Anis Ginette est une liqueur anisée produite par la distillerie Alexandre Bos, à Decazeville (Aveyron), une maison dont l’ampleur des sources retrouvées permet de retracer près de soixante-dix ans d’histoire.
La maison a été fondée en 1857 par Alexandre Bos, chevalier de la Légion d’honneur, sous la forme d’une distillerie à vapeur spécialisée dans le négoce en gros de spiritueux. Ses spécialités comprenaient une liqueur de dessert baptisée « La Vraie Rivale » et un quinquina élaboré à base de vin blanc de Barsac (l’appellation viticole voisine de Sauternes), commercialisé sous le nom « Barsac Quinquina » en 1908 puis « Cristal Quinquina » en 1915 — le nom exact porté par la carafe de la collection aux côtés de celui de l’Anis Ginette. La maison a été récompensée aux Expositions universelles de Paris de 1889 et 1900 (médailles d’argent) et a accumulé, au fil des expositions industrielles, trente médailles (or, vermeil, argent, bronze) et deux diplômes d’honneur, se prévalant du statut « hors concours, membre du jury ».
Après la mort du fondateur, l’entreprise a été reprise par ses descendants : une facture de juin 1908 la présente sous la raison « Les Fils d’Alexandre Bos, successeurs », toujours à Decazeville ; une autre, de novembre 1915, sous la raison « Bos Frères & Cie, successeurs », avec le téléphone 37. Ce déplacement du nom social — de la liqueur de dessert et du quinquina, seuls documentés sur les factures conservées, jusqu’à l’anis, cité dans la presse toulousaine de 1923 — dessine l’image d’une maison qui a étoffé sa gamme au fil des décennies.
La presse régionale de Toulouse, en août 1923, mentionne dans un même compte rendu commercial « un Quinquina, apéritif hygiénique et reconstituant, à base de vin blanc de Sauterne » et « l’anis Ginette, le meilleur des anis » — un rapprochement qui, sans nommer explicitement la maison Bos dans cet extrait, corrobore l’existence contemporaine des deux produits que la carafe associe à la maison Alexandre Bos.

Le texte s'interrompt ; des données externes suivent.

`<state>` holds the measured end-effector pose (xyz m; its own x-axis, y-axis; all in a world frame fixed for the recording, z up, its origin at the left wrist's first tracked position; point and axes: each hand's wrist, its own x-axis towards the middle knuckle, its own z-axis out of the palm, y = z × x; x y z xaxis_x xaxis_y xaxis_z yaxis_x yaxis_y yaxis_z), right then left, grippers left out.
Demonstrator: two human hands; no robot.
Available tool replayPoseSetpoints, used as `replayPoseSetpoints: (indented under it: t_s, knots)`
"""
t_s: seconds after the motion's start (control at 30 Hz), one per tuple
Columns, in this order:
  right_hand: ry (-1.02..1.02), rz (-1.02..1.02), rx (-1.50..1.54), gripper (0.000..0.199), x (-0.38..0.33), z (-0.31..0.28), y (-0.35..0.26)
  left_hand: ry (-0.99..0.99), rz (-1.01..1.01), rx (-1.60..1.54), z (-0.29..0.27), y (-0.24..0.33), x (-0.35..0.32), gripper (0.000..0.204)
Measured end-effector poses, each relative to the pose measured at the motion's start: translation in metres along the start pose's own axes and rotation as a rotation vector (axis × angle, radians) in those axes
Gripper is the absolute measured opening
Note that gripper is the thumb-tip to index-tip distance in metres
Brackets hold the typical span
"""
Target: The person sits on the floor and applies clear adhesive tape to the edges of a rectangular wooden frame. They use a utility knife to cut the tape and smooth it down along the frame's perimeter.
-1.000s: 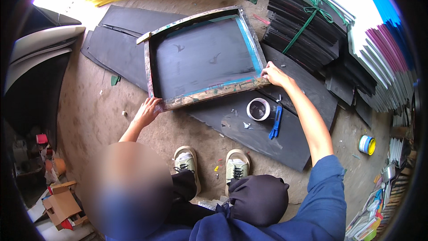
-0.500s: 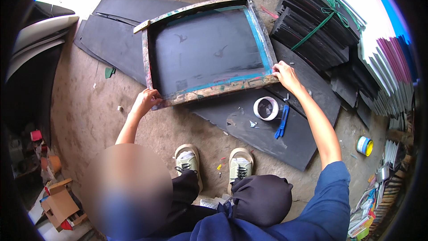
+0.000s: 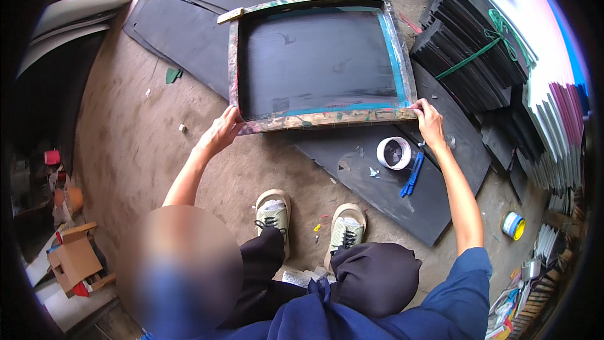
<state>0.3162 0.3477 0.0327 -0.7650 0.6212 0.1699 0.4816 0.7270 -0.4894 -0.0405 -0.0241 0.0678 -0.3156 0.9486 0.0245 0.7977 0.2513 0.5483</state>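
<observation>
Lying before me is a rectangular printing screen (image 3: 329, 119), a paint-stained wooden frame around a dark, smooth sheet with blue tape along its inner edges. My left hand (image 3: 220, 132) grips its near left corner, fingers closed over the wood. At the near right corner, my right hand (image 3: 431, 127) pinches the frame between thumb and fingers. A small wooden block (image 3: 230, 16) sits at the far left corner. Whether the near edge is lifted off what lies below, I cannot tell. Closest to my right hand are a white ring-shaped roll (image 3: 382, 156) and a blue utility knife (image 3: 412, 175).
Large black sheets (image 3: 402, 204) lie on the floor (image 3: 145, 145) beneath the screen. To the right stand black sheets (image 3: 469, 56) tied with green string, and upright pale sheets (image 3: 553, 126). A yellow-and-blue can (image 3: 514, 226) is at right. A cardboard box (image 3: 75, 258) lies lower left.
The view has turned, so the screen and floor things appear shifted right. Both hands stay on the near corners; my right hand has slid slightly closer along the frame.
</observation>
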Motion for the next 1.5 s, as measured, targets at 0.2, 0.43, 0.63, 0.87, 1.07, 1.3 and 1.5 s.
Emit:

Cette dernière est par ailleurs mentionnée dans le même numéro du journal, plus loin dans la même colonne consacrée aux exposants d’une foire régionale, sous le nom « Les Fils d’Alexandre Bos, Distillateurs, Decazeville », vantant ses « sirops » et autres spécialités.
Aucune trace n’a été retrouvée d’une éventuelle disparition de la maison ; les dernières mentions retrouvées remontent aux années 1920.